Directions
Exactly as they appear below, repeat the lines from the one with "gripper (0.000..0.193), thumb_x" through the one with "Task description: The", and no others.

Collected material

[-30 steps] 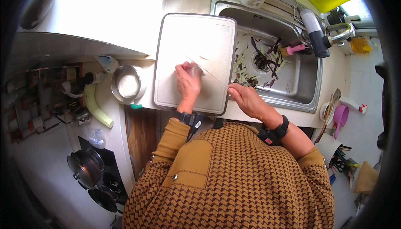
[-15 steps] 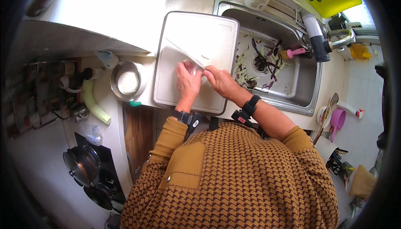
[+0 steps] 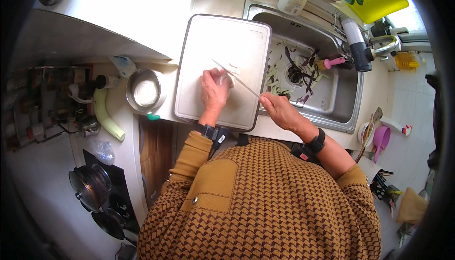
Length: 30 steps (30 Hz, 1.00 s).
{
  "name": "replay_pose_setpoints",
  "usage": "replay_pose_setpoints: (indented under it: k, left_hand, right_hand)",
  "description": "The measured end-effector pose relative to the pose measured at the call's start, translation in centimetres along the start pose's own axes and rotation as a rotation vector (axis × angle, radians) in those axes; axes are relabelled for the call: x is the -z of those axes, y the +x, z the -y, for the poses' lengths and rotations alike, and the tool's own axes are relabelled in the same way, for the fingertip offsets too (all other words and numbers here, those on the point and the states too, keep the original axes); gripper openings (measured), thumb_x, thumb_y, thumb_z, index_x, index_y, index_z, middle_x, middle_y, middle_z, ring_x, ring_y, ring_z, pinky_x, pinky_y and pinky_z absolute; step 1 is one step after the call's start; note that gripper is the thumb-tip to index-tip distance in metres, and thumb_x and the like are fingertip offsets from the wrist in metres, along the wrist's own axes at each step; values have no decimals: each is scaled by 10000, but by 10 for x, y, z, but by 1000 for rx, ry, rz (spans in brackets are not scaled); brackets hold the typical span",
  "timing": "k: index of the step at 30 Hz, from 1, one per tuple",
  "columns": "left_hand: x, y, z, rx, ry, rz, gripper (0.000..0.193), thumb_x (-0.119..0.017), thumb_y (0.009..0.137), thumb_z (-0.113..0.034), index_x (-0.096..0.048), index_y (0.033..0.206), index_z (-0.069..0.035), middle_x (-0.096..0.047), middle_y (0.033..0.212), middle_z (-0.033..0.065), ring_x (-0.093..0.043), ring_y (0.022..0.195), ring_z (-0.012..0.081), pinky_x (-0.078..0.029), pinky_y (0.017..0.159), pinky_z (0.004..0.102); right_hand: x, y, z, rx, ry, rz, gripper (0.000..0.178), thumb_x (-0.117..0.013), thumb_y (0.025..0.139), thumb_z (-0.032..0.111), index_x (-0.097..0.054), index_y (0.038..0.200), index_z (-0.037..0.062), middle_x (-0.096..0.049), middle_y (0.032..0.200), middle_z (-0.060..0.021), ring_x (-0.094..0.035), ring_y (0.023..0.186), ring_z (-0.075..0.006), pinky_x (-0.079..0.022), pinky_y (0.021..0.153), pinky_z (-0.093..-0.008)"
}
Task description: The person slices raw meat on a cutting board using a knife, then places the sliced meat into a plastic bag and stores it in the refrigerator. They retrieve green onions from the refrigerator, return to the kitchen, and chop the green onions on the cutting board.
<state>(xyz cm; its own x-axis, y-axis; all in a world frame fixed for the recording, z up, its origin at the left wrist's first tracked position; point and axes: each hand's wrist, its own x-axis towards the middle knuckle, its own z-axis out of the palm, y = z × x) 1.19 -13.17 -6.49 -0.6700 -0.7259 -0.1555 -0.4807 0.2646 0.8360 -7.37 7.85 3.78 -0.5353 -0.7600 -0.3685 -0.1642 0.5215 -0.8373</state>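
Note:
My right hand (image 3: 283, 112) is closed round the handle of a knife (image 3: 242, 83). Its thin blade reaches leftward across the pale cutting board (image 3: 204, 37). On the board my left hand (image 3: 214, 91) has its fingers curled against a whitish, rounded piece of food (image 3: 230, 82); its exact kind is not clear, and the fingers partly cover it. The blade lies just beyond and beside this piece. A small pale slice (image 3: 233, 65) rests on the board past the blade.
Right of the board, the steel sink (image 3: 348, 94) holds dark and pale peelings (image 3: 296, 72) and a pink-handled brush (image 3: 333, 63). To the left are a metal pot (image 3: 160, 89) with something white inside, a long pale-green vegetable (image 3: 104, 113), and a lidded pan (image 3: 90, 189) on the stove.
My right hand has drawn the knife back to the right, away from my left hand. My left hand stays nearly in place on the whitish piece.

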Motion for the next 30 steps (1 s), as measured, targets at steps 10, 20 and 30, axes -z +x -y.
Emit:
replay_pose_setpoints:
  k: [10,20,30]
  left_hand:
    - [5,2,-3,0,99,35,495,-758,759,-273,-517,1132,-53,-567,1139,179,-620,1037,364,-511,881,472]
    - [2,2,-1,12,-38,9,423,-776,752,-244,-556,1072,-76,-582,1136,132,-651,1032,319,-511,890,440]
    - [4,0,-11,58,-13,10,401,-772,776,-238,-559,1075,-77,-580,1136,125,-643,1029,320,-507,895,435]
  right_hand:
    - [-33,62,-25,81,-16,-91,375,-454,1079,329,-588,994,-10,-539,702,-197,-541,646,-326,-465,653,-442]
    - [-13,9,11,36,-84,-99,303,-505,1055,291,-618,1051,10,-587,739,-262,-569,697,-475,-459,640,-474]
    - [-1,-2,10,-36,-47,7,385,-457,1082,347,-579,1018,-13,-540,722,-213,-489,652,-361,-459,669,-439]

Response to the task
  "columns": "left_hand: x, y, z, rx, ry, rz, gripper (0.000..0.193), thumb_x (-0.119..0.017), thumb_y (0.009..0.137), thumb_z (-0.113..0.034), index_x (-0.096..0.048), index_y (0.033..0.206), index_z (-0.069..0.035), middle_x (-0.096..0.047), middle_y (0.033..0.212), middle_z (-0.033..0.065), ring_x (-0.093..0.043), ring_y (0.022..0.195), ring_z (-0.012..0.081), pinky_x (-0.078..0.029), pinky_y (0.017..0.159), pinky_z (0.004..0.102); right_hand: x, y, z, rx, ry, rz, gripper (0.000..0.178), thumb_x (-0.117..0.013), thumb_y (0.025..0.139), thumb_z (-0.032..0.111), index_x (-0.097..0.054), index_y (0.038..0.200), index_z (-0.037..0.062), middle_x (-0.096..0.049), middle_y (0.032..0.200), middle_z (-0.060..0.021), ring_x (-0.094..0.035), ring_y (0.023..0.186), ring_z (-0.075..0.006), pinky_x (-0.079..0.022), pinky_y (0.021..0.153), pinky_z (-0.093..-0.008)"
}
Task description: The person slices raw meat on a cutting board using a knife, then places the sliced meat into a plastic bag and stores it in the refrigerator. They retrieve green onions from the refrigerator, return to the kitchen, and chop the green onions on the cutting board.

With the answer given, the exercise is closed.